Калеб, должно быть, очень устал. Он смотрит на нас несколько секунд, прежде чем понимает, кто перед ним. А узнав нас, смеется и берет с полки три меню.
— У тебя усталый вид, — говорю я.
— Один наш официант взял больничный, и мне пришлось выйти рано утром, — объясняет он. — Зато больше чаевых.
Он провожает нас за пустой столик рядом с кухней. Мы садимся, а он раскладывает салфетки и приборы.
— Завтра, наверное, куплю две елки, — сообщает он. — У вас все еще покупают? Ведь Рождество совсем скоро.
— Мы пока работаем, — говорит папа, — но народу не так много, как у вас.
Калеб уходит за водой. Я смотрю ему вслед: кажется, он немного забегался, но все равно от него глаз не отвести. Поворачиваюсь к папе и вижу, что тот качает головой.
— Тебе придется научиться не обращать на папу внимания, — замечает мама. — Я только так с ним и живу.
Папа целует ее в щеку. Они вместе уже двадцать лет, и ей ли не знать, как поставить его на место, когда он ведет себя глупо. Да еще так, чтобы не обидеть.
— Мам, а ты когда-нибудь хотела заняться чем-то другим? Вместо работы на плантации? — спрашиваю я.
Мама вопросительно смотрит на меня.
— В колледже у меня была другая специальность, если ты это имеешь в виду.
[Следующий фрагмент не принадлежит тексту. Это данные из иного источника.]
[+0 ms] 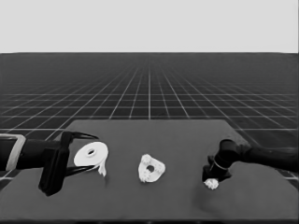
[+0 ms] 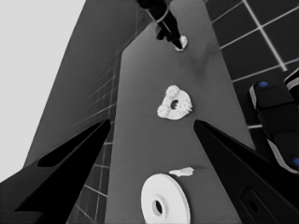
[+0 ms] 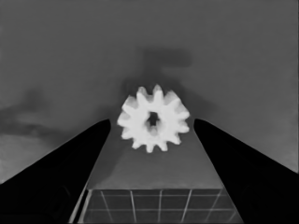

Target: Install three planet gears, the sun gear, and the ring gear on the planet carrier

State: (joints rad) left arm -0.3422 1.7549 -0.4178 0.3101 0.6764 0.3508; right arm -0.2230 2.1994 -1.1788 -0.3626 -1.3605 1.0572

Приходит Калеб и приносит три стакана воды и три запечатанных соломинки.
— Уже определились с заказом?
— Извини, — отвечает мама, — еще даже меню не открывали.
— Ничего, это даже здорово, — говорит он. — Я пока занят с одной любезнейшей парочкой — насчет любезнейшей я пошутил, — им срочно требуется мое внимание.